#### WHAT YOU SHOULD DO
Lines that include the string "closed" are the ones to copy from the entries below.

#### TASK DATA
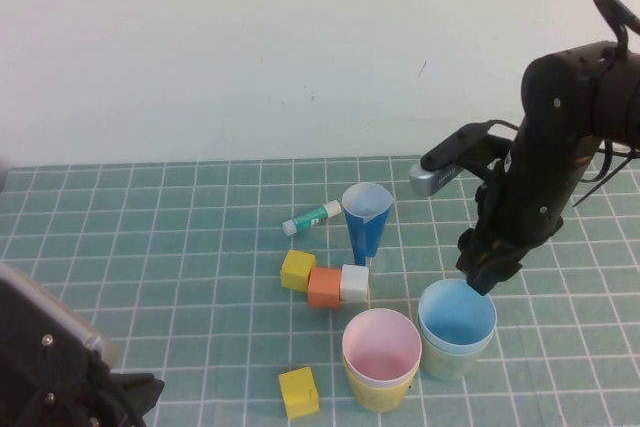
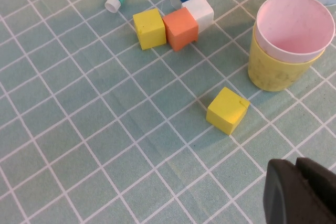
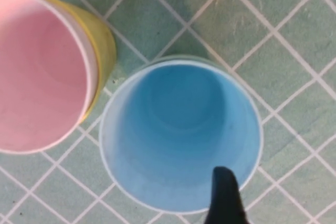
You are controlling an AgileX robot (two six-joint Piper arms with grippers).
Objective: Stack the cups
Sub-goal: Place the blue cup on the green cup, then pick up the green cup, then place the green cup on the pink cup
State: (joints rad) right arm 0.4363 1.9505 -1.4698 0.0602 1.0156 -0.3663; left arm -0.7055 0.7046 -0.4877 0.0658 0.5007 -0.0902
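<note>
A pink cup (image 1: 381, 345) sits nested in a yellow cup (image 1: 382, 393) at the front. To its right a light blue cup (image 1: 457, 313) sits nested in a pale cup (image 1: 452, 361). A dark blue cup (image 1: 366, 217) stands upright farther back. My right gripper (image 1: 482, 275) hangs just above the far rim of the light blue cup. In the right wrist view one dark fingertip (image 3: 226, 198) overlaps that cup's rim (image 3: 181, 135); the other finger is out of view. My left gripper (image 2: 296, 192) is shut and empty, low at the near left (image 1: 135, 392).
A yellow cube (image 1: 297, 269), an orange cube (image 1: 324, 286) and a white cube (image 1: 354, 283) lie in a row beside the dark blue cup. Another yellow cube (image 1: 298, 392) lies left of the yellow cup. A green-and-white tube (image 1: 311, 217) lies behind.
</note>
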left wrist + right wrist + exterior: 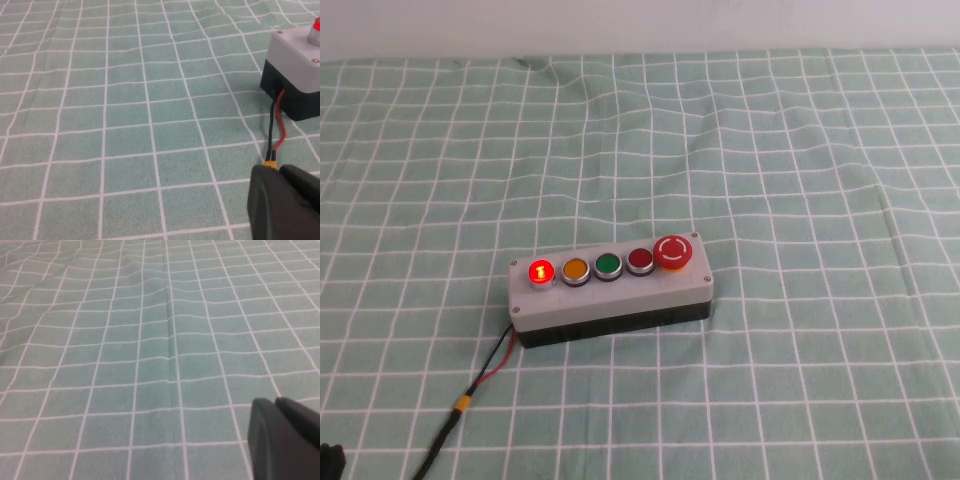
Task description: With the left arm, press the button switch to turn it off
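Observation:
The button switch (541,271) glows bright red with a "1" mark at the left end of a grey box (610,297) on the checked cloth. In the left wrist view only its red edge (316,25) shows on the box corner (295,55). My left gripper (277,170) is shut and empty, low over the cloth beside the box's wires, well short of the box. A black bit of it shows at the near left corner of the high view (328,460). My right gripper (275,402) is shut and empty over bare cloth, out of the high view.
On the box, to the right of the lit button, sit an amber button (575,269), a green button (608,265), a dark red flat button (640,260) and a large red mushroom button (674,251). Red and black wires (495,358) run from the box to the near left.

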Motion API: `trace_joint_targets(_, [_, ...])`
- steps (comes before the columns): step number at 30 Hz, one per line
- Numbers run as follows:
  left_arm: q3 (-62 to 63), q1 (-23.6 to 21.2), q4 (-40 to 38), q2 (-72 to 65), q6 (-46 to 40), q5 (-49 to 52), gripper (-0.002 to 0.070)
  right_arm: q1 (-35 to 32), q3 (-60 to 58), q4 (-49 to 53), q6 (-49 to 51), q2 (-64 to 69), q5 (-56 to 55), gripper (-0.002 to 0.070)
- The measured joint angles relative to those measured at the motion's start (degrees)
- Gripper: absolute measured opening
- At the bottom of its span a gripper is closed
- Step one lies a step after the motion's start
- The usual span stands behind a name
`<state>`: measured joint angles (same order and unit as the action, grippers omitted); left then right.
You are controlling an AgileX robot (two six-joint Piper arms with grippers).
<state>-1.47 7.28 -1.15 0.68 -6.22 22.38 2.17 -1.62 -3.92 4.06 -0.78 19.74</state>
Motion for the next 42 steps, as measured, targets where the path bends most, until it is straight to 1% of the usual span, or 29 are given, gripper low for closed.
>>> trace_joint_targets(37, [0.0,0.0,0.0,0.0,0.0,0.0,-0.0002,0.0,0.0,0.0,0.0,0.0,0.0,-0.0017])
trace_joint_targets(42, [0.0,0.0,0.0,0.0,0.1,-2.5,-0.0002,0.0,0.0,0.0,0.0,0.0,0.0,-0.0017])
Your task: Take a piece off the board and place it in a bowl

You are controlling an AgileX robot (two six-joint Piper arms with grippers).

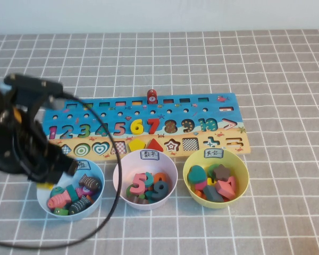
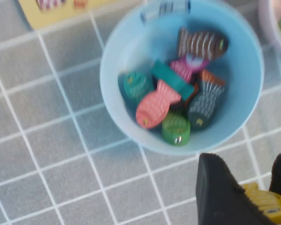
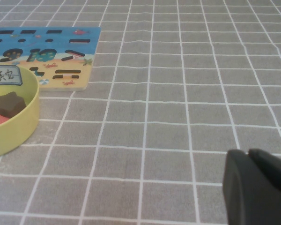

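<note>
While clamped on the yellow fish piece (image 2: 267, 202), left gripper (image 1: 52, 178) over the near-left rim of the pale blue bowl (image 1: 98, 172).

Fingers (image 2: 220, 197) nipped tight on either side of the piece, seen in the left wrist view just outside the bowl's rim, above the grey checked cloth (image 1: 287, 69). Bowl lying at 6 o'clock from the left end of the board (image 1: 143, 125), already filled with fish pieces, a salmon-pink one (image 2: 155, 108) and a brown striped one (image 2: 202, 43) among them. Pink bowl (image 1: 145, 179) at 3 o'clock from the blue one, yellow-green bowl (image 1: 215, 177) further along at 3 o'clock. Right gripper (image 3: 257, 187) low over bare cloth, at 3 o'clock well apart from the yellow-green bowl; jaws drawn together, holding nothing.
</note>
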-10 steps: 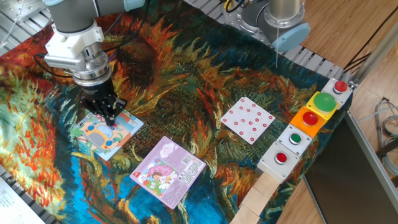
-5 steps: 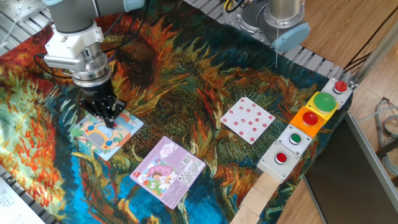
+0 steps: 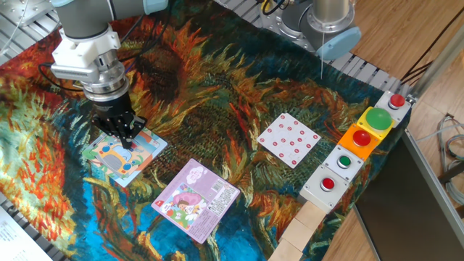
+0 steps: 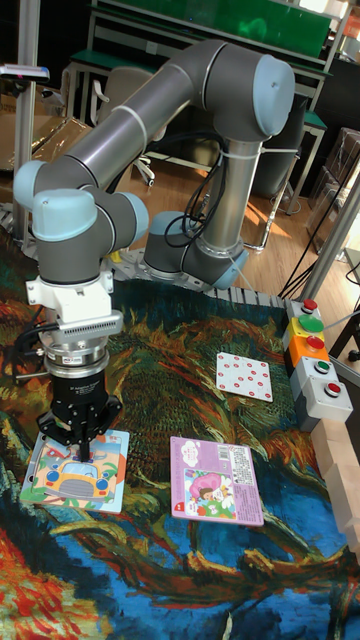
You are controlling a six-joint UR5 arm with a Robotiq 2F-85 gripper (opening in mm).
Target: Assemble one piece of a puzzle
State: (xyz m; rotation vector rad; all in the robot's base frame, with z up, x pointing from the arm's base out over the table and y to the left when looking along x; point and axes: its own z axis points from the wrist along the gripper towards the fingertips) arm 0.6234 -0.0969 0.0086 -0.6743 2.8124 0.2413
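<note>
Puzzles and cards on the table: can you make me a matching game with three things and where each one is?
Things:
1. the puzzle
2. purple-pink puzzle
3. white card with red dots

Places, as seen in the fixed view:
A. nearest the button boxes
B. right under the gripper
C. in the middle, nearest the front edge of the cloth

Pairs: 1-B, 2-C, 3-A
</note>
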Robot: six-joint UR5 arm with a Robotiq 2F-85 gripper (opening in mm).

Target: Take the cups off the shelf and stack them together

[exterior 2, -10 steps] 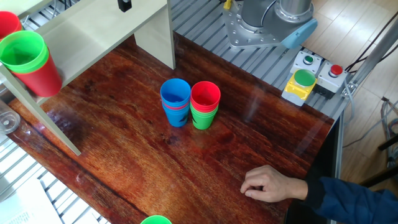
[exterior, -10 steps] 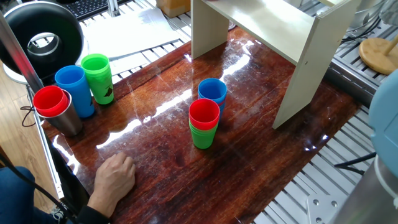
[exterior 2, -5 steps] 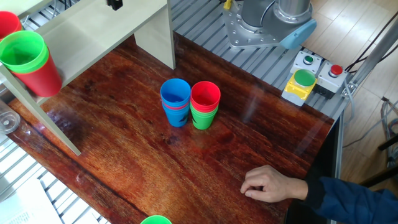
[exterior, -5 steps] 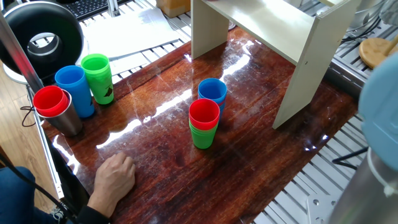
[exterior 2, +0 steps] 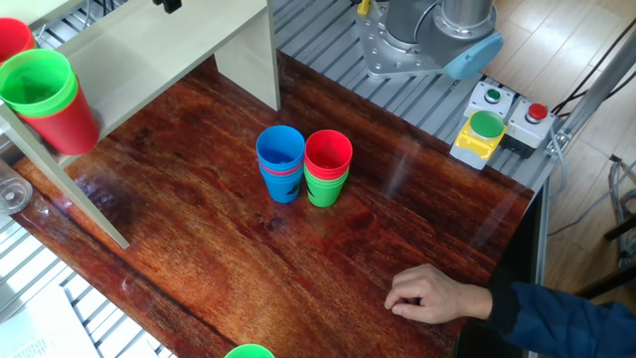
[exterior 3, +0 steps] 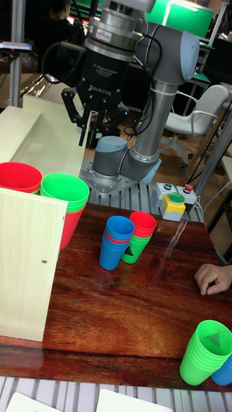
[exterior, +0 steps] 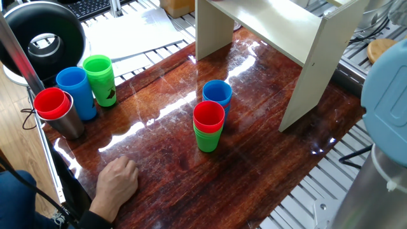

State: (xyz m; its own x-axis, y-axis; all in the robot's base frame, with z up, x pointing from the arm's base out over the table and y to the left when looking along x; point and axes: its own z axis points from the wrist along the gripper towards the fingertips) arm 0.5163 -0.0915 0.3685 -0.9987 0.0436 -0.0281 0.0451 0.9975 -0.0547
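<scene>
Hovering above the cream-coloured board shelf (exterior 3: 29, 148), black two-finger gripper (exterior 3: 95, 132) — jaws apart, empty | green-in-red plastic cup stack (exterior 3: 66, 199) on shelf top | red-topped green stack (exterior 2: 328, 169) and blue-topped stack (exterior 2: 281, 163) — touching, on glossy wooden tabletop (exterior 2: 318, 268)

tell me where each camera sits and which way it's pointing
One fixed view: high at one side of the table, looking down across it to the shelf; shows a blurred pale-blue arm part at right and a person's hand.
The other fixed view: high on the opposite side, facing the robot base; the hand is at the bottom.
Tall fixed view: low at the table's edge, facing the arm; the open end effector hangs above the shelf.
All three share the two cup stacks mid-table.
</scene>
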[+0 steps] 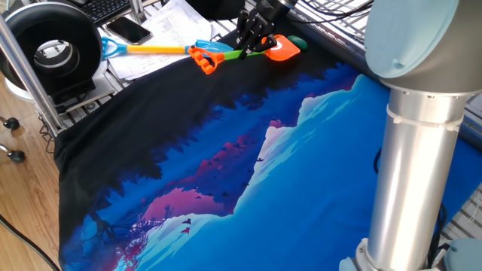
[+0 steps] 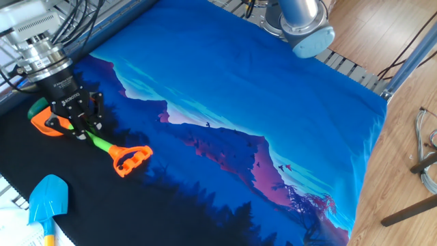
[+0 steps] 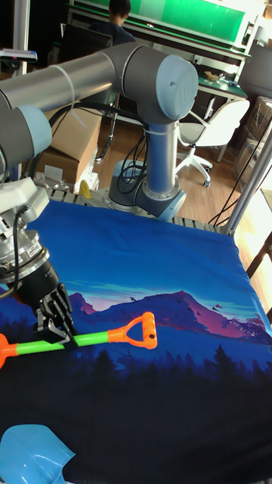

#### FINISHED EXERCISE
- At the bottom of its span a gripper is closed
Motion for the next 42 steps, as measured, targets where the path bends most, until it is straight to 1% of the usual span, or 29 are given, gripper low for closed.

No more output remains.